TASK REQUIREMENTS: What is the number of lines in the records below holding the string "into"? Reply with it and nothing else.

*** TASK DATA ***

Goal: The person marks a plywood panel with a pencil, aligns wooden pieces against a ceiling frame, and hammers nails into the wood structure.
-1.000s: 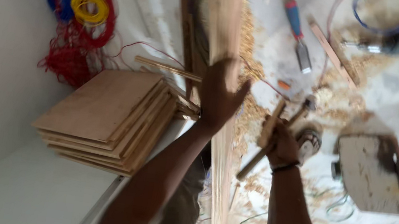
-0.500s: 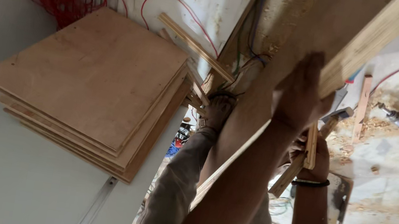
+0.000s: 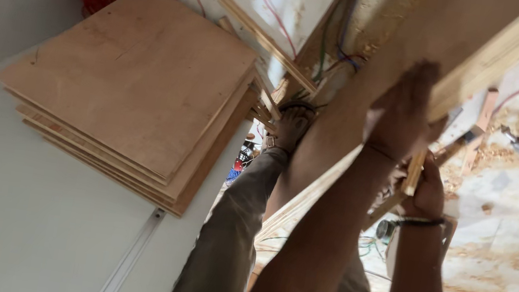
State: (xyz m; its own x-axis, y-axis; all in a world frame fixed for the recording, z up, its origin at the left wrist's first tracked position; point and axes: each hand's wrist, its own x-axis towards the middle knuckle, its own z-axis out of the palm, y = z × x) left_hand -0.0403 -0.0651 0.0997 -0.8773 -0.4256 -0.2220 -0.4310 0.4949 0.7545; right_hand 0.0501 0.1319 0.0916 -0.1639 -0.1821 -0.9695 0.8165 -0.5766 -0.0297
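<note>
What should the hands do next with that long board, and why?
Probably slide the left hand further up the long board for a firmer hold: it grips only one edge, while the right hand already holds a thin wooden stick.

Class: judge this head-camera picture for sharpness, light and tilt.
Head view: strongly tilted; the left hand on the long wooden board is smeared with motion blur, the plywood stack sharper; light is soft and even, without glare or hard shadows.
</note>
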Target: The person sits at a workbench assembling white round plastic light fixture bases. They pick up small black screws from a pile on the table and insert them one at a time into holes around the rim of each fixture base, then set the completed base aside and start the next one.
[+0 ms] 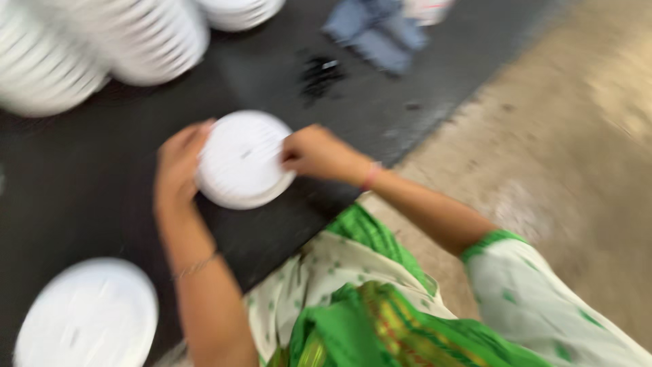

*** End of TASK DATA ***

ANSWER: 2